# WHAT THE EXERCISE ASKS
Somewhere below are a line with "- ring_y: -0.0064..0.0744" and a later line with "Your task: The". Output exactly those lines and all lines between them.
++++ RECORDS FOR THE EXERCISE ++++
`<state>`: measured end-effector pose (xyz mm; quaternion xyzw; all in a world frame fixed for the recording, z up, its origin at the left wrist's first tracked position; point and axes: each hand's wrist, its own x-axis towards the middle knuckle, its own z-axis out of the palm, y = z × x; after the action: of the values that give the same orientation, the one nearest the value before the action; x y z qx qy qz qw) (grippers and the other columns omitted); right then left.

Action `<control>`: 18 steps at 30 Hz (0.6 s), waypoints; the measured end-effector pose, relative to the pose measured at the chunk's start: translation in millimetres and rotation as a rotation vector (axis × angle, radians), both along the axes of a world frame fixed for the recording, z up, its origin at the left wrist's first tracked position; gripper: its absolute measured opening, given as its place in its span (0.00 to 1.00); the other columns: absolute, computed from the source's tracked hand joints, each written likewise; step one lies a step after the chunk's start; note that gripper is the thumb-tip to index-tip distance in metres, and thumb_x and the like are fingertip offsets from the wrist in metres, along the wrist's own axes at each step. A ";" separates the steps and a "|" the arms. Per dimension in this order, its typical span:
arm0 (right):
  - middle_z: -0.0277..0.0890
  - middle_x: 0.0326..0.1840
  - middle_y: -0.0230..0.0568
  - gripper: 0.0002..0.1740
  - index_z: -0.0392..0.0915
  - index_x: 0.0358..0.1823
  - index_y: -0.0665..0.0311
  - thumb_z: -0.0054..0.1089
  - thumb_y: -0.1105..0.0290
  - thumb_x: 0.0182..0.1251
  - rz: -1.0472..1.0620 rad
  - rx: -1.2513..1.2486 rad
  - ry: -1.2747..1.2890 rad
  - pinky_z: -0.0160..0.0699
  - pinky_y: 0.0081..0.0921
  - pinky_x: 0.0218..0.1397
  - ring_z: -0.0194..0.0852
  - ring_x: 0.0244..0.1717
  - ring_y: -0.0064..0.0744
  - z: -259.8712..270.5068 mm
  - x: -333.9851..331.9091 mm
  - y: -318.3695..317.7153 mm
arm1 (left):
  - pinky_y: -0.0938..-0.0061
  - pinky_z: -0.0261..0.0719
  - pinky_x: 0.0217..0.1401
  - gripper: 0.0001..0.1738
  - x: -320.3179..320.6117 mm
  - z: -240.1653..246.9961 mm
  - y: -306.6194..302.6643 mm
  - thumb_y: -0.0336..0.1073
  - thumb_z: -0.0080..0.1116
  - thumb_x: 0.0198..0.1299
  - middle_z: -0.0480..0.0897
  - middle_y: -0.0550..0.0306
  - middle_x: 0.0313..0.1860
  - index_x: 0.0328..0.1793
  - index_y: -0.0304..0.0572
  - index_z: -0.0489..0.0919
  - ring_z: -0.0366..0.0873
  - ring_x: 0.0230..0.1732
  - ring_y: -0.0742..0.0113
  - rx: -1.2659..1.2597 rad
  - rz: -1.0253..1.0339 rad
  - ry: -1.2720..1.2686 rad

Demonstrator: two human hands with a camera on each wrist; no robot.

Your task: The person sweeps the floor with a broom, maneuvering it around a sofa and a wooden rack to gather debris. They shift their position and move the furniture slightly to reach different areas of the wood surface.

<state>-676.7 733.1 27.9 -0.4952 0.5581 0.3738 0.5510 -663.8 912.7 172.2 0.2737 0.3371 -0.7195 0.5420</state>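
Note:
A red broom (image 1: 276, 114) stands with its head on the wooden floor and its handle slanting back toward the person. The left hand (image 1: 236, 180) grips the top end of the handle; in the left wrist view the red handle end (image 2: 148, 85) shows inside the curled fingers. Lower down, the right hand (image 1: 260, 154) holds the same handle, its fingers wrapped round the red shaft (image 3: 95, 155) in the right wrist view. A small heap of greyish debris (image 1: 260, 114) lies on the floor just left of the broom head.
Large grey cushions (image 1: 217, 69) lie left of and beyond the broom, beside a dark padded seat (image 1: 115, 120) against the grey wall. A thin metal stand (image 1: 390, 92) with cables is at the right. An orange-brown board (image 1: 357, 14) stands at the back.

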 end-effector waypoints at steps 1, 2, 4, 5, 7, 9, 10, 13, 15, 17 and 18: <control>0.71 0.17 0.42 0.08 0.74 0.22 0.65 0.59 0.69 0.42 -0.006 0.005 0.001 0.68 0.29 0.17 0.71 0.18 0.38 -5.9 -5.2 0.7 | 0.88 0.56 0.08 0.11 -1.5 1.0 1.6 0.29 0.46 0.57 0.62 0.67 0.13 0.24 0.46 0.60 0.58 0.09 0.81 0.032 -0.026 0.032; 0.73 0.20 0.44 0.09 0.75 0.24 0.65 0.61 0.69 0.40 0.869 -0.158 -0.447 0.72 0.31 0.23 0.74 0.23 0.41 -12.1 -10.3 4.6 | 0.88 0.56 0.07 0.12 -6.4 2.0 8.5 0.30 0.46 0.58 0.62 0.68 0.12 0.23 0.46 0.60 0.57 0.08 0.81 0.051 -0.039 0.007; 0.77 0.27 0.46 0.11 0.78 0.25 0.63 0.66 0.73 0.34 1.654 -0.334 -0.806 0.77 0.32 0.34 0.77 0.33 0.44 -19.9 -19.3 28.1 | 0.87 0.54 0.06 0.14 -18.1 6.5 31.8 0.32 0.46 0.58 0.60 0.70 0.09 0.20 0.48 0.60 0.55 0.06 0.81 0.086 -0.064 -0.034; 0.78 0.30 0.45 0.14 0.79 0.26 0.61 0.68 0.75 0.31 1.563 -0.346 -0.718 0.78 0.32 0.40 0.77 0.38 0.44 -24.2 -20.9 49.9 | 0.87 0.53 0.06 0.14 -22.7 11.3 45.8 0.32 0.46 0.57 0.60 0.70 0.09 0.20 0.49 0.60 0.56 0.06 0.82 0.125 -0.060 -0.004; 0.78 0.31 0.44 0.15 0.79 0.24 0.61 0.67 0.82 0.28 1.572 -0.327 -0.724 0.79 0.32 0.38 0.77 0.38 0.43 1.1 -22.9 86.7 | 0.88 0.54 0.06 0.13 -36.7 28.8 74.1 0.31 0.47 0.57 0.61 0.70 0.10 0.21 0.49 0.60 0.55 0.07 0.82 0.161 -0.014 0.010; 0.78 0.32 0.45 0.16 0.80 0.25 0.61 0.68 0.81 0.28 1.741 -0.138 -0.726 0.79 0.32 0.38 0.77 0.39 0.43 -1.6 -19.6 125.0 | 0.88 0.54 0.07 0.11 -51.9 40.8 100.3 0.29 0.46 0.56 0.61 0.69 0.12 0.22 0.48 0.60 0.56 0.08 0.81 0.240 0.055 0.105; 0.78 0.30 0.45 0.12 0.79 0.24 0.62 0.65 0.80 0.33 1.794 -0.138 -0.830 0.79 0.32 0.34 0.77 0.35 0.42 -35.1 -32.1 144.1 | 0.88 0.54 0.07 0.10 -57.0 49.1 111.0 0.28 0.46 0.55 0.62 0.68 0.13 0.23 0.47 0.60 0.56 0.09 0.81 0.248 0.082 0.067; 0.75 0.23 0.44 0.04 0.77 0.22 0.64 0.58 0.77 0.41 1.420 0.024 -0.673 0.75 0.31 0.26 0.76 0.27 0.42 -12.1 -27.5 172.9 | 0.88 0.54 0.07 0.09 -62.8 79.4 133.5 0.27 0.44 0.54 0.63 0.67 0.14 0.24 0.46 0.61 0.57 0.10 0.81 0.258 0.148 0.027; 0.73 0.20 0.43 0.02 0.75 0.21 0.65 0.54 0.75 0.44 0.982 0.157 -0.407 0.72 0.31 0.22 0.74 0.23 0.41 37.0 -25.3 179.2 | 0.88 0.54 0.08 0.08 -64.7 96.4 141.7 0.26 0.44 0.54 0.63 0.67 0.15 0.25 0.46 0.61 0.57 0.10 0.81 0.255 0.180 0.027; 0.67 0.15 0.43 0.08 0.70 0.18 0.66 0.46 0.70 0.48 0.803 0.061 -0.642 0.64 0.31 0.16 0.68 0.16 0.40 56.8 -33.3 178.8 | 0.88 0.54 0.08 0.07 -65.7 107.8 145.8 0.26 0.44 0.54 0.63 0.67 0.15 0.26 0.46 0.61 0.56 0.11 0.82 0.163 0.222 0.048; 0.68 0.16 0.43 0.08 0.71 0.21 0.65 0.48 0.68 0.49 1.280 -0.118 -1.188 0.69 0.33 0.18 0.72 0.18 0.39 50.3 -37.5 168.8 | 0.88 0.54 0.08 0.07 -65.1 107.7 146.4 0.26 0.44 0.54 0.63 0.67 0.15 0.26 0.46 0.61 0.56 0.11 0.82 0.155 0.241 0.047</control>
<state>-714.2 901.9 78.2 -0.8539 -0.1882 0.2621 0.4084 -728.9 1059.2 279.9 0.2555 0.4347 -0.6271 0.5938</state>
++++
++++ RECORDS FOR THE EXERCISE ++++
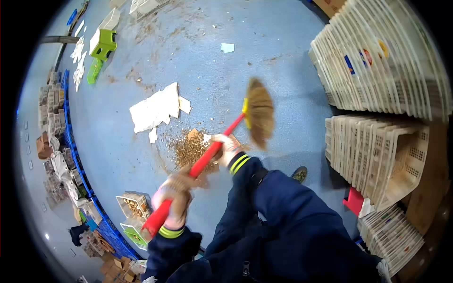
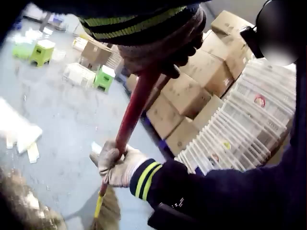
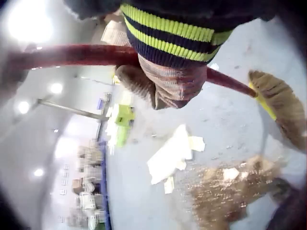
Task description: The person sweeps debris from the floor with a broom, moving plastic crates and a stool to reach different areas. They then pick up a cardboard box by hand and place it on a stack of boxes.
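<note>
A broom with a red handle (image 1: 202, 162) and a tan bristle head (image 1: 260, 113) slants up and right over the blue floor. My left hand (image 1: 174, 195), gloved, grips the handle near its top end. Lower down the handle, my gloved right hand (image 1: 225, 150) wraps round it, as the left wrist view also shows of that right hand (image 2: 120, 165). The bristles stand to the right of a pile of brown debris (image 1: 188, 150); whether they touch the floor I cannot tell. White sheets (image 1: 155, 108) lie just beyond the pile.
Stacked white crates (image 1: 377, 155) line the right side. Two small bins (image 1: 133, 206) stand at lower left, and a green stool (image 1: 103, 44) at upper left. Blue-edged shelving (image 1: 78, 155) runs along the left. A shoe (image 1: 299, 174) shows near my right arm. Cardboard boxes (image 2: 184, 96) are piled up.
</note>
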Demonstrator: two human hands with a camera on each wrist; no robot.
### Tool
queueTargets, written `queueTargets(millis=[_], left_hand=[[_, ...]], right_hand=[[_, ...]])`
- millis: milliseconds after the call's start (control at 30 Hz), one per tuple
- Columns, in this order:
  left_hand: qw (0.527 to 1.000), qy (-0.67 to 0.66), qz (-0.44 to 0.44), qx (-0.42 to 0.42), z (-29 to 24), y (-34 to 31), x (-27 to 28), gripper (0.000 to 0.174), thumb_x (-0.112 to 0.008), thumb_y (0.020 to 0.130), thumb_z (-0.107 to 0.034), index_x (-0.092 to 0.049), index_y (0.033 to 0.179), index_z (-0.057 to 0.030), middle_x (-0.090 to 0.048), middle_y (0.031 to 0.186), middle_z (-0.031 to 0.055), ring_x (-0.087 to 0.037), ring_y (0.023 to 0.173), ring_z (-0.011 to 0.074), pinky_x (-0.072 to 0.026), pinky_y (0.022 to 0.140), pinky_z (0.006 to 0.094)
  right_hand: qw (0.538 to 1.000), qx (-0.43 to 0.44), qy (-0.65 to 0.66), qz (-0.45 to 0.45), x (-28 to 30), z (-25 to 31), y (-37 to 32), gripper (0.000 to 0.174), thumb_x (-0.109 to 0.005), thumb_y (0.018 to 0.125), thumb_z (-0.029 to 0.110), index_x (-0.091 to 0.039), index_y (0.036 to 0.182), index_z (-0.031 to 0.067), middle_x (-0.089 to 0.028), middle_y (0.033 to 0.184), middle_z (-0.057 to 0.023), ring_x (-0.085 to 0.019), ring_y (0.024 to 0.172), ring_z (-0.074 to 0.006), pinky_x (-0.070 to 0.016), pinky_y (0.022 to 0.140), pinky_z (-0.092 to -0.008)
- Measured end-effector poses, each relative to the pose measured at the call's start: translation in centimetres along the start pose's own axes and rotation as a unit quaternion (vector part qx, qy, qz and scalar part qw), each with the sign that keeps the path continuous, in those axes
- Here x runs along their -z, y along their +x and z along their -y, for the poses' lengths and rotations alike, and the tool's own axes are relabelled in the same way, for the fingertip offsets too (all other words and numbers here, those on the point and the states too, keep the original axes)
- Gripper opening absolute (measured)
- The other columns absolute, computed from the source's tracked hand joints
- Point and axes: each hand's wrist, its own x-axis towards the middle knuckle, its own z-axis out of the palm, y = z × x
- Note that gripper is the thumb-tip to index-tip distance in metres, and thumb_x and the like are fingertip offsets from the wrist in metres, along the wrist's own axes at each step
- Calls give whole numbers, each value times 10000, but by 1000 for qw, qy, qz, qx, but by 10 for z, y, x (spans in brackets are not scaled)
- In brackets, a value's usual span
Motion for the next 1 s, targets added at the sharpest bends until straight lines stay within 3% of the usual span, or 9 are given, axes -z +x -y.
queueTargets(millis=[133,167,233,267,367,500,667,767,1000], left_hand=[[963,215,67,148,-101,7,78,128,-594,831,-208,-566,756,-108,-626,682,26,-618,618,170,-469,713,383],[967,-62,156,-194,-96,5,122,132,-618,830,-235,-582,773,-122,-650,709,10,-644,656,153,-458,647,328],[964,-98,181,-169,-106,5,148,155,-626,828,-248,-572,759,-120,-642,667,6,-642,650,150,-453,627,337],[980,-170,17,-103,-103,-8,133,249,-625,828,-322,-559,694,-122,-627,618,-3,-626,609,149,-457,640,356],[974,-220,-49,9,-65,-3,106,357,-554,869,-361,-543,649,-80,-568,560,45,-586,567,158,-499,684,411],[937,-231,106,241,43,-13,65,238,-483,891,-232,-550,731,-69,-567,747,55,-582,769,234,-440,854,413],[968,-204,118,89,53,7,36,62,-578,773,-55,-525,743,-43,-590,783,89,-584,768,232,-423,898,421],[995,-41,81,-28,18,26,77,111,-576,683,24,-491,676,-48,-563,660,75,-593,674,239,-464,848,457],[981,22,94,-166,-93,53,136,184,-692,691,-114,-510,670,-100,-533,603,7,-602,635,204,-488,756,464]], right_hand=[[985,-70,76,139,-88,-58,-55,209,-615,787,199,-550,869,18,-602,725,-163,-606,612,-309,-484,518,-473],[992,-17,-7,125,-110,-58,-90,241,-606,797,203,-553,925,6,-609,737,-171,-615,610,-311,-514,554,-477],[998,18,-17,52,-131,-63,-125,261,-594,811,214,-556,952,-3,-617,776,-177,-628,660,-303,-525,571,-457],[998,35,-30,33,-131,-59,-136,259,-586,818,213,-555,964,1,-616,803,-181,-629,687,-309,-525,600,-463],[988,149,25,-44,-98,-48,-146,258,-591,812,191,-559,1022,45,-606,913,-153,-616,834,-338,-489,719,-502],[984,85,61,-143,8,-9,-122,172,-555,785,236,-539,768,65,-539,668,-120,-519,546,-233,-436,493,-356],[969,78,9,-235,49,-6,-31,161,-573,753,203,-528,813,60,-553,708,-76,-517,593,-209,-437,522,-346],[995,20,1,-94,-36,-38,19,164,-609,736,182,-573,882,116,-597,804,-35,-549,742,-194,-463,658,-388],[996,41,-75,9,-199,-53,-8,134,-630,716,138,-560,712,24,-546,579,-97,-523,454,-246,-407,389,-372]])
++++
# EXPECTED ANSWER
  - ring_y: -0.0064..0.0744
  - z: -259.8712..270.5068 mm
  - x: -333.9851..331.9091 mm
  - y: -318.3695..317.7153 mm
arm1 (left):
  - pinky_y: -0.0938..-0.0061
  - pinky_z: -0.0261..0.0719
  - pinky_x: 0.0217..0.1401
  - gripper: 0.0001..0.1738
  - x: -320.3179..320.6117 mm
  - z: -240.1653..246.9961 mm
  - y: -306.6194..302.6643 mm
  - thumb_y: -0.0336..0.1073
  - thumb_z: -0.0080..0.1116
  - thumb_x: 0.0198..0.1299
  - middle_z: -0.0480..0.0897
  - middle_y: -0.0550..0.0306
  - middle_x: 0.0313..0.1860
  - index_x: 0.0328..0.1793
  - index_y: -0.0304..0.0572
  - index_z: -0.0489..0.0919
  - ring_z: -0.0366..0.0873
  - ring_x: 0.0230..0.1732
  - ring_y: -0.0742..0.0113
  - rx: -1.2659..1.2597 rad
  - rz: -1.0253..1.0339 rad
  - ry: -1.2720..1.2686 rad

Demonstrator: two human hands with a camera on each wrist; no robot.

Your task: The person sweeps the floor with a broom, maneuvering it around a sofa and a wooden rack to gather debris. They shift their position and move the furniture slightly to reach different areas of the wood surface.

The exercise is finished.